I implemented the FieldCache implementation for faceted browsing on a
field that is not tokenized (integer, sint, string, etc) and not
multiValued, so there is a max of one token per document.
Before optimization: 10.03 seconds (filtercache not large enough to
hold all possible vals)
After optimization: 0.02 seconds (500 times faster!)
Cool eh?
The base query matched 166,000 documents out of 25 million.

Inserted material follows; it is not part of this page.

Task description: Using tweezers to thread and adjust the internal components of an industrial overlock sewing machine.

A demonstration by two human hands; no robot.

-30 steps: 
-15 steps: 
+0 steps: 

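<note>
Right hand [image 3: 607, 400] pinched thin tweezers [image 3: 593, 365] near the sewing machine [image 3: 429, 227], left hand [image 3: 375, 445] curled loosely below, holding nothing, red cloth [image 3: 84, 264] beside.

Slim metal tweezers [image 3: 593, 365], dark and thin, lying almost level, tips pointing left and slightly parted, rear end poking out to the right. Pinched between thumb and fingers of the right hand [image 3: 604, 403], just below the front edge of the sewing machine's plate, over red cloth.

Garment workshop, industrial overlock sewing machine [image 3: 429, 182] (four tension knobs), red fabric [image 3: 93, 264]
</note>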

I faceted on author, which I assume there are many of, but I don't
have exact numbers.
This isn't the last word on faceted optimizations, there are other
common cases that may be optimized, but don't expect results anywhere
near this again ;-)
Here's the changes I'll commit shortly unless there are objections
(sorry about the false-changes... I think it must be trailing
whitespace that my IDE stripped of or something... I'll try to fix
that for the future)
Index: src/java/org/apache/solr/schema/FieldType.java
===================================================================
--- src/java/org/apache/solr/schema/FieldType.java (revision 443015)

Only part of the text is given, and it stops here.